Peter Gabriel's Biko

I found this on Youtube and wanted to share it with everyone. It's a video for the song Biko, by Peter Gabriel. Stephen Biko was a South African anti-apartheid activist who was killed by the police in 1977 while in custody. I was at the Amnesty International concert in Chicago in 1986 and heard Peter Gabriel perform this song live. It's incredibly powerful. And if you ever get a chance, rent the movie Cry Freedom, which is about Biko and Donald Woods,a white journalist who escaped South Africa to tell his story to the world. It's an profound movie, with Denzel Washington and Kevin Kline giving great performances. There are clips from that movie interspersed with this performance. Here's the clip:

More like this

I saw Peter Gabriel in 1987 for the "So" tour in Washington DC. This song was the final encore. It went on for about 10 minutes. It was then and remains today the best live performance I have ever seen.

It is interesting to remember that Cry Freedom was filmed in Zimbabwe as it couldn't be filmed in South Africa at the time. How times change.

A great movie that actually came out behind the times. Events in SA moving faster than the filming.

Donald Woods' books on Steven Biko and his life in SA are excellent too.

South Africa seems to be caught in the momentum of an infernal pendulum as anti-white racism takes shape. White farmers face mandatory sale of their land for redistribution to blacks who claim it was theirs. Sounds great but expect S. Africa to be needing food aid in five years.

That's the real problem of racism - it doesn't just stop. Even under the dampening effect of law, the pendulum will swing back and forth probably for generations as each side makes counterclaims.

I too saw Peter Gabriel perform "Biko" at an Amnesty International Concert and to this day, even hearining a small portion of the song makes stop and think and cry.

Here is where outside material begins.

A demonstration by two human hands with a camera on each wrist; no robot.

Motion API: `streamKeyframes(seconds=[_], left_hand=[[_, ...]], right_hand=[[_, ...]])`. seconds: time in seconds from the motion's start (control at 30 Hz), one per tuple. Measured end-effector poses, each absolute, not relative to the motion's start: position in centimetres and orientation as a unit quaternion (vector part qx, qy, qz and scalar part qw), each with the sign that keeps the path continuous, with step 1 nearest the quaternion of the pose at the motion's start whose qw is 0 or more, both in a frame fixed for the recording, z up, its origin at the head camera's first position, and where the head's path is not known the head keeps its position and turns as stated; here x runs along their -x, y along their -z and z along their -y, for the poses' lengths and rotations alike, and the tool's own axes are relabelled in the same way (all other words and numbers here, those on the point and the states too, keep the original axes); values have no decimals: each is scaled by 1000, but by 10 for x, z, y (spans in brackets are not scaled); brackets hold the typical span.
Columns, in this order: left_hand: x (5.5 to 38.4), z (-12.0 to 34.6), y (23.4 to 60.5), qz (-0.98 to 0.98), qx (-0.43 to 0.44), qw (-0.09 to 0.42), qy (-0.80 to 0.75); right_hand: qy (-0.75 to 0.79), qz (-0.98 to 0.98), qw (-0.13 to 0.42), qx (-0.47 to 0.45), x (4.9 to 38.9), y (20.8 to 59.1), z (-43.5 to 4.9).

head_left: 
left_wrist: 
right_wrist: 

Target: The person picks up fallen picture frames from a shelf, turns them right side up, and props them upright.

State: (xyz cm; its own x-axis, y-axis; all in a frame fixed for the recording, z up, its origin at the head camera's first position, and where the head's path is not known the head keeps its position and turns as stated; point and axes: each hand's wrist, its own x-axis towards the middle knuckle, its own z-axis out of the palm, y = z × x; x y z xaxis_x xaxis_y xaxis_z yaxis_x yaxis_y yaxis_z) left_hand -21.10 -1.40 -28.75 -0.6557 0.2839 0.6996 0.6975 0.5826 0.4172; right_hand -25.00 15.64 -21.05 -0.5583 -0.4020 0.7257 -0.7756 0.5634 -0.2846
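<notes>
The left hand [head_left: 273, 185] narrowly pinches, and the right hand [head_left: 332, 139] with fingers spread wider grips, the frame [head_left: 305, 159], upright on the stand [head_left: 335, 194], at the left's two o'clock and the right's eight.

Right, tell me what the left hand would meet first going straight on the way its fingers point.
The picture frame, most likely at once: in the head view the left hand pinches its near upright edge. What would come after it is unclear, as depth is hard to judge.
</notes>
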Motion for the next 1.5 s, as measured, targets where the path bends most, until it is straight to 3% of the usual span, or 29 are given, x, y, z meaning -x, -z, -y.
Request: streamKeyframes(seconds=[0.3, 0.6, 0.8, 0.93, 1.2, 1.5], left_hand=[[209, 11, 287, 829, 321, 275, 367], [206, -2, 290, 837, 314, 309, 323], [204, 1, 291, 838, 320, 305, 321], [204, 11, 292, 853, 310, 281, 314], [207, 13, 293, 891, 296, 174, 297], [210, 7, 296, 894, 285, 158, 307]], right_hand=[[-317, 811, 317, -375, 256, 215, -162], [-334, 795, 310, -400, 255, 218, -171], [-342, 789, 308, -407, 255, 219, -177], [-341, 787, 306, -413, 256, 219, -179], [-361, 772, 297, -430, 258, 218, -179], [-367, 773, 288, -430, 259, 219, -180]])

By Liz Tracey (not verified) on 26 Aug 2006 #permalink

Thanks for sharing Ed. I was touched by Stevie wonders middle on on Gary Byrds "the crown"

"I do recall so very well
When I was just a little boy
I used to hurry home from school
I used to always feel so blue
Because there was no mention in the books we read about my heritage
So therefore any information that I got was education
Bums, hobos at depot stations
I would listen with much patience
Or to relatives who told the tales that they were told to pass ahead
And then one day from someone old
I heard a story never told
Of all the kingdoms of my people
And then how we fought for our freedom
All about the many things we have unto the world contributed
You wear the Crown"

Didn't really chart Stateside, I hear.

Sometimes pop artists do us a service by introducing the greater audience to something that needs watching beyond fashion and bringing a new generation along (sometimes our kids would never believe us if we said the same thing...) A point to consider when I see people commenting that artists shouldn't be social activists (Penn, Robbins, Sarandon, etc).

Steven Van Zandt of Little Steven and The Disciples of Soul and Jackson Browne among those busybodies that raise awareness, but Peter Gabriel has a more complete body of work (as well as being more artistically eclectic) as a social activist. I think that the Brits are strong in that sense with Bob Geldof and even Annie Lennox adding their voices well and stepping into the breech when necessary.

Personally, I found it trying to listen to Genesis after Gabriel left the band, but I'm glad that he did leave and go on his own. For me, Trespass was the best Genesis album, although to be fair, A Trick of the Tail in the post-Gabriel era was also very strong and did not deviate from Gabriel inspired Genesis too much.